Timesys note review
Steve Allen
sla at ucolick.org
Thu Nov 29 19:30:51 CET 2018
On Thu 2018-11-29T10:01:19+0100 Markus Demleitner hath writ:
> I'd still like to keep the number of (initial) terms as low as
> possible, and I'd expect if we let people choose between UT and UT1,
> that'd not help overall, and I'd still like to escape a separate
> "GMT" time scale if possible.
In 1928 the IAU GA resolved: "It is advisable for astronomers not to
use in any sense the letters G.M.T."
https://www.iau.org/static/resolutions/IAU1928_French.pdf
GMT is ambiguous and leads to confusions like the one in the IANA
timezone database discussion this month. The records indicated that
when Hong Kong switched from local mean time to standard zone time in
1904 the observatory in Hong Kong dropped the time ball at 17:00 GMT,
which seemed to make no sense as it would drop invisibly in the night
at 01:00 local time. The confusion was dispelled when it was pointed
out that in 1904 an astronomer would reckon GMT from Greenwich noon,
not Greenwich midnight. This is seen in the thread archived at
http://mm.icann.org/pipermail/tz/2018-November/027241.html
The last meridian observation performed at Greenwich was by Gilbert
Satterthwaite on 1954-03-30. Since that date there has been no way to
give meaning to GMT other than via historical inputs to the global
least squares solution of stations particpating with the BIH/IERS,
and the Royal Observatory admitted as much in 1957
http://adsabs.harvard.edu/full/1957Obs....77...31A
I recommend following the advice of the IAU and not allowing the use
of GMT for astronomical purposes where unambiguous meaning is important.
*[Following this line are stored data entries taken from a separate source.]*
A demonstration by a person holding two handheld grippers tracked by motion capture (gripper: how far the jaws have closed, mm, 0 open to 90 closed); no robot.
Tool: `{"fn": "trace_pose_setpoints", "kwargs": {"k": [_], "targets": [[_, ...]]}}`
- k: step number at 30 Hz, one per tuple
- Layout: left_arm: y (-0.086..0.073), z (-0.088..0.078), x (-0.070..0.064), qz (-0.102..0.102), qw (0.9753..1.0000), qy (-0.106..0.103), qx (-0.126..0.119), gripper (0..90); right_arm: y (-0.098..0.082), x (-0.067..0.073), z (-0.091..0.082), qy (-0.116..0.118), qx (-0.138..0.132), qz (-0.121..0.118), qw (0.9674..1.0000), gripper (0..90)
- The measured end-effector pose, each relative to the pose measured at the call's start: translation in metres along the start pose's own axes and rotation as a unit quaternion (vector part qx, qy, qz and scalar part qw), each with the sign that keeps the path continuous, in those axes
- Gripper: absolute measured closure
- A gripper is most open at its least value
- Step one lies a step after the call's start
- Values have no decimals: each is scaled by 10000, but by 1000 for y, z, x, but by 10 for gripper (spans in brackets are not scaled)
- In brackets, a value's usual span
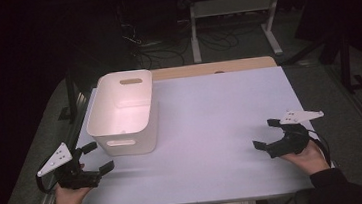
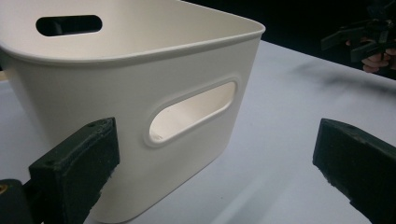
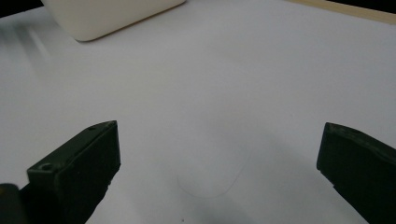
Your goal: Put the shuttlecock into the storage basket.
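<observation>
A person at the near edge of a white counter (image 1: 212, 129) holds a claw in each hand, both with jaws spread wide and gripping nothing. The left claw (image 1: 95, 159) sits low at the near left corner of the counter, and just ahead of it stands a white plastic storage bin (image 1: 122, 112), upright and open-topped, with a slot handle cut into each end wall. Seen from the left claw's own camera, the bin (image 2: 140, 93) looms close: its near end wall, with the oval handle slot (image 2: 194, 112), lies ahead of the open jaws and a little toward the left one, which may be just touching the wall or merely in front of it; the picture does not settle that. The right claw (image 1: 266, 134) rests well apart from the bin, over bare counter at the far right; from its own camera only a rounded corner of the bin (image 3: 112, 14) peeks in at the top left, far ahead.

By the look of it, the work is at its opening step: an approach to the bin, nothing yet taken hold of. The next move likely calls for the left claw to ease forward and close on the bin's rim or handle slot, while the right claw would have to cross the counter to lend support.
</observation>
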State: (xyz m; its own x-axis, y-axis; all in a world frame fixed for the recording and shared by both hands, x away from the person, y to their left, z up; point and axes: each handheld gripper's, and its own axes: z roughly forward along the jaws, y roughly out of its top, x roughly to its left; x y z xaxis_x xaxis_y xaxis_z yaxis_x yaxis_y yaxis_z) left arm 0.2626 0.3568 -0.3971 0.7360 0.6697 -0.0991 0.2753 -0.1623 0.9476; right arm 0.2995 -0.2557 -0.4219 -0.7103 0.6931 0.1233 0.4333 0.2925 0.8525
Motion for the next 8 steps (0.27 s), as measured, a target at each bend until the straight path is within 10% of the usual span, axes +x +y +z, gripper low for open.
{"fn": "trace_pose_setpoints", "kwargs": {"k": [8], "targets": [[0, 0, 0, 10, 10000, 12, 19, 3, -7, -1, -2, -51, 3, 15, 10000, 0]]}}
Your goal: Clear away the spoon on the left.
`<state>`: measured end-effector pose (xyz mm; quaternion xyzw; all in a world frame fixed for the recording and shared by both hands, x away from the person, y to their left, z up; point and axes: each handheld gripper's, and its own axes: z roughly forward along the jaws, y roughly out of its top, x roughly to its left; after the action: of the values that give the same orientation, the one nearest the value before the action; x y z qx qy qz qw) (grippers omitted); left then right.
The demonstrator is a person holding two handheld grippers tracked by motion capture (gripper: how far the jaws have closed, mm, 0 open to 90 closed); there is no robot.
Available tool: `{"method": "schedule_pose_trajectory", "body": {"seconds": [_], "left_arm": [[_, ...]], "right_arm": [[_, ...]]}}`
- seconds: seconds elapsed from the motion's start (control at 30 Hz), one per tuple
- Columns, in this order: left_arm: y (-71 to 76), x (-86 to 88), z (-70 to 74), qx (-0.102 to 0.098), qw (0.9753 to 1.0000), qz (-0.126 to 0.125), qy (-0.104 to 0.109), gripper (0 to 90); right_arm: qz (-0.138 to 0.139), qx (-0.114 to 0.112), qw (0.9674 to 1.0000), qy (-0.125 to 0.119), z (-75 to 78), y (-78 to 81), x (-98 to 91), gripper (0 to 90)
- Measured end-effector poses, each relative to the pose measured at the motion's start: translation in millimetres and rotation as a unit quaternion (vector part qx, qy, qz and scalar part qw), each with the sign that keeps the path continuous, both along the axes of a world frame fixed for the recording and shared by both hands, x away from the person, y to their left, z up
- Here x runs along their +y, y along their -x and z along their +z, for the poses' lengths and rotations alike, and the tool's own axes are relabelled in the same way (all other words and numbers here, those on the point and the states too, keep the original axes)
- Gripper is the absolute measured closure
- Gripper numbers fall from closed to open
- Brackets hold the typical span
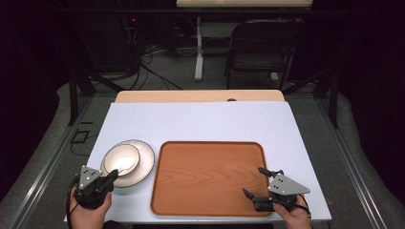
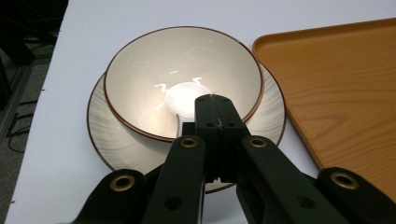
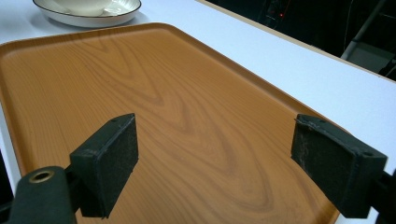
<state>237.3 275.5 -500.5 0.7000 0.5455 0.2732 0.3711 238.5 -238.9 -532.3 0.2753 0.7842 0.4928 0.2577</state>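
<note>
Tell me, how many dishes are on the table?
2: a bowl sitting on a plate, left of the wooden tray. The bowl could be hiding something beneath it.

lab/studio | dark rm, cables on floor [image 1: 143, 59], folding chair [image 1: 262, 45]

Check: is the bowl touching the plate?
Touching. In the left gripper view the bowl sits inside the plate, resting on it; the plate's rim rings it all round. The high view shows the same stack.
</note>
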Motion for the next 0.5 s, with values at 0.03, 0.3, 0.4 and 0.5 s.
{"method": "schedule_pose_trajectory", "body": {"seconds": [0.03, 0.3, 0.4, 0.5], "left_arm": [[-0.3, 1.6, 0.2, 0.000, 1.0000, 0.002, 0.000, 90.0], [4.1, 4.4, 1.4, -0.001, 0.9999, -0.006, 0.010, 90.0], [5.1, 2.8, 1.5, -0.001, 0.9999, -0.008, 0.011, 90.0], [5.3, 2.3, 1.8, 0.002, 0.9998, -0.011, 0.013, 90.0]], "right_arm": [[0.000, 0.000, 1.0000, 0.000, 0.0, 0.0, 0.0, 14.4], [0.000, 0.000, 1.0000, 0.000, 0.0, -0.1, 0.0, 14.4], [0.000, 0.000, 1.0000, 0.001, -0.2, -0.2, 0.5, 14.4], [0.000, 0.000, 1.0000, 0.000, -0.2, 0.0, 0.5, 14.4]]}}
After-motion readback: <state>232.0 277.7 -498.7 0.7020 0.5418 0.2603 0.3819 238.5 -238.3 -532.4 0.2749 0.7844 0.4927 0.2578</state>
As Rob Seaman reiterates, very few observations have timestamps that
merit the distinction between UT1 and UT. UT1 implies that some
special care has been taken in post-observation data reduction. There
are no tabulations with self-consistent re-reductions of the
difference between UT1 and the available time signals from before the
change from FK3 catalog to FK4 catalog on 1962-01-01.
If you want to draw simple lines between the past and the present:
before 1962-01-01 should be UT -- unless there are specific reasons to
believe the time stamps merit a more precise time scale
from 1962-01-01 to 1972-01-01 should be UTC with the caveat that the
name UTC was not used in print before 1965 and the timestamps use the
older form of UTC where the seconds were not SI seconds
after 1972-01-01 should be the current form of UTC using SI seconds
and leap seconds with the caveat that the name UTC was neither
official nor used by the radio broadcasts until 1974
Except the middle section is still not simple because sites which were
really trying to do precise timing in North America would have favored
the use of the long-wave WWVB which was broadcasting what they called
SAB (Stepped Atomic B) and in Europe would have favored the similar
German broadcast of stepped atomic time. These were both generically
known as SAT in 1966 when the CCIR approved the experimental broadcast
of such in Recommendation 374-1. They provided seconds of exactly the
atomic frequency (no offset) and lots of steps of time in order to
stay near UT2.
So unless an observation was timestamped an an observatory which was
one of those participating with the BIH the use of UT1 is almost
certainly incorrect for before 1962-01-01. And the use of UT1 is
almost certainly incorrect for after 1962-01-01 because all available
radio broadcast time signals were trying to track UT2 but actually
supplying something else based on atomic time, either UTC or SAT.
For most observations other than those taken by optical observatories
which still performed meridian astronomy (which would have had UT1),
or radio observatories which were doing earth satellite and solar
system dynamic observations (which would have reduced from the
available radio broadcast signals to ET/TT), the liklihood is that
most contemporary astronomers were ignorant of all these details and
not attempting such precision in their timestamps.
Any historic observation which actually has a precision that merits a
distinction finer than just plain "UT" is probably painstakingly
re-reduced to TT as in
Jordi et al. 1994
http://adsabs.harvard.edu/abs/1994GeoJI.117..811J
(note specifically the caveats of UT1 and UT0 near end of section 2)
and
Stephenson, Morrison, Hohenkirk 2016
http://adsabs.harvard.edu/abs/2016RSPSA.47260404S
or re-reduced to TDB/TCB as in
JPL developmental ephemerides
https://ssd.jpl.nasa.gov/
and
IMCCE/Bureau des Longitudes efforts
https://www.imcce.fr/services/ephemerides/
I recommend not allowing the use of UT1 because most people who
would use that for their data would be incorrect to do so.